> **About this task**
Each line of the listing that includes the string "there" needs to be located and copied.

Dataset section Block Start

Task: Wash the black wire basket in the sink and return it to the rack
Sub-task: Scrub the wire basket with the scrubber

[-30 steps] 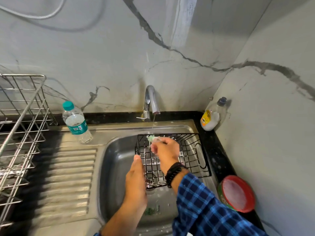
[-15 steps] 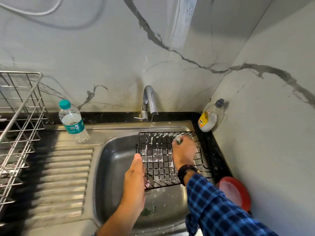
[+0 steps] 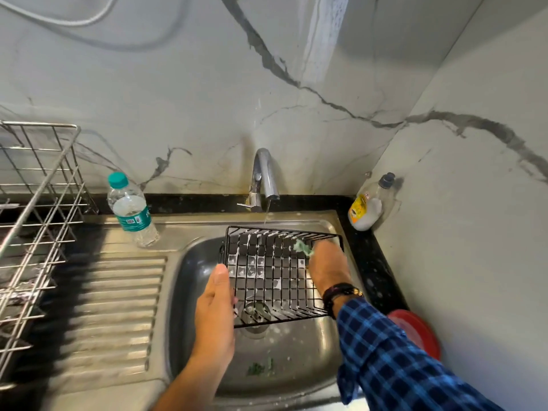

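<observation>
Left grip (image 3: 218, 304) clamps the black wire basket (image 3: 275, 271) at its near-left rim, above the sink (image 3: 189, 292) drain; right grip (image 3: 327, 268) presses a green scrubber (image 3: 302, 247). Basket: light, stiff, soap-slick; hold the rim wire.

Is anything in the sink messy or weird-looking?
Yes, a little. Green scraps lie on the sink floor near the front, like bits of food or scrubber; I cannot tell which. White soap foam clings to the black wire basket, which is tilted, but that fits washing.
</observation>
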Available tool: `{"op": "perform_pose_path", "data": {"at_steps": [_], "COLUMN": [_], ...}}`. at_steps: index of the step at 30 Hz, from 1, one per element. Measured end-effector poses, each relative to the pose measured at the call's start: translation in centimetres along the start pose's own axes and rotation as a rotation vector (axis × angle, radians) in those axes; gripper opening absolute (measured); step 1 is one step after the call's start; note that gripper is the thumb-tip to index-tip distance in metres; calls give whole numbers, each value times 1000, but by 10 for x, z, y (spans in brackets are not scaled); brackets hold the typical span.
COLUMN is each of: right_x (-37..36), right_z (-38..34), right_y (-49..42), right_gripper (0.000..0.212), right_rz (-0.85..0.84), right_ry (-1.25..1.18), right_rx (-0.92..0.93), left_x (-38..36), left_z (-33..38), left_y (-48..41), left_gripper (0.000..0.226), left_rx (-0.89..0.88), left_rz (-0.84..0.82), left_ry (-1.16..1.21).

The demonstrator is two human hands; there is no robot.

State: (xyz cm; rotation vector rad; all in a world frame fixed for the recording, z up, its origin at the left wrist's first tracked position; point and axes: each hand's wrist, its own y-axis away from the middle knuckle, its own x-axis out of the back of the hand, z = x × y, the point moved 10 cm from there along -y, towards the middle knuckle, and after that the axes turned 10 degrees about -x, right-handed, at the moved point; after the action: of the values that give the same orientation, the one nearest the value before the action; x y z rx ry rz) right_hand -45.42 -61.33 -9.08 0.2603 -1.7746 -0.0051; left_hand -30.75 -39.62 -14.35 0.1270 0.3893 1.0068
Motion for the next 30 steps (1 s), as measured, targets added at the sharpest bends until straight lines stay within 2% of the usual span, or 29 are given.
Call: {"op": "perform_pose_path", "data": {"at_steps": [2, 4, 6, 10, 13, 15, 17, 19, 21, 23, 26, 28, 30], "right_x": [-3, -7, -8, -10, -12, -15, -29, -51, -64, -55, -18, -12, -19], "right_z": [-12, -25, -27, -18, -15, -22, -29, -34, -29, -25, -36, -50, -56], "right_y": [4, 11, 13, 12, 15, 18, 20, 28, 34, 27, 18, 22, 27], "right_gripper": [11, 23, 26, 10, 15, 26, 35, 22, 10, 7, 5, 8, 8], "right_rz": [-38, -96, -79, -23, -35, -76, -214, -392, -455, -361, -86, -35, -56], "right_ry": [-71, -199, -267, -338, -451, -439, -403, -254, -107, -119, -202, -155, -92], "right_rx": [90, 147, 145, 121, 103, 148, 192, 274, 317, 303, 361, 449, 501], "left_x": [-1, -8, -13, -14, -10, -12, -14, -14, -14, -12, -16, -23, -25], "left_z": [2, 4, 10, 15, 15, 14, 15, 18, 22, 25, 33, 35, 31], "left_y": [-4, -5, -3, -2, -5, -5, -5, -10, -14, -18, -15, -11, -8], "left_gripper": [63, 69, 73, 66, 59, 51, 54, 58, 59, 61, 54, 46, 43], "left_rx": [-11, -13, -35, -86, -94, -67, -67, -94, -108, -110, -114, -118, -100], "left_rz": [-27, -58, -81, -116, -89, -79, -78, -71, -74, -68, -102, -148, -154], "left_ry": [1, 24, 5, -18, -31, -7, -7, -17, -16, -29, -44, -75, -88]}}
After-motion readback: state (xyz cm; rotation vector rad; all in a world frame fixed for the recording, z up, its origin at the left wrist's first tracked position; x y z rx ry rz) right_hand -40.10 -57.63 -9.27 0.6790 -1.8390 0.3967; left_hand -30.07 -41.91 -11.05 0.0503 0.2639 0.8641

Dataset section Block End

> **Your solution**
The demonstrator is two human hands; there is no robot.
State: (xyz cm; rotation vector rad; all in a world frame fixed for the recording, z up, its origin at the left wrist's first tracked position; point and axes: each hand's wrist, its own y-axis away from the middle knuckle, its own x-axis out of the back of the hand, z = x × y, the point moved 10 cm from there along -y, towards the middle knuckle, and after that the axes turned 10 degrees about -x, right-handed, at the moved point; after the action: of the values that give the same orientation, the one nearest the value before the action; x y z rx ry rz) right_hand -45.42 -61.33 -9.08 0.2603 -1.7746 -0.0051; left_hand -30.75 -39.62 -14.35 0.1270 0.3893 1.0068

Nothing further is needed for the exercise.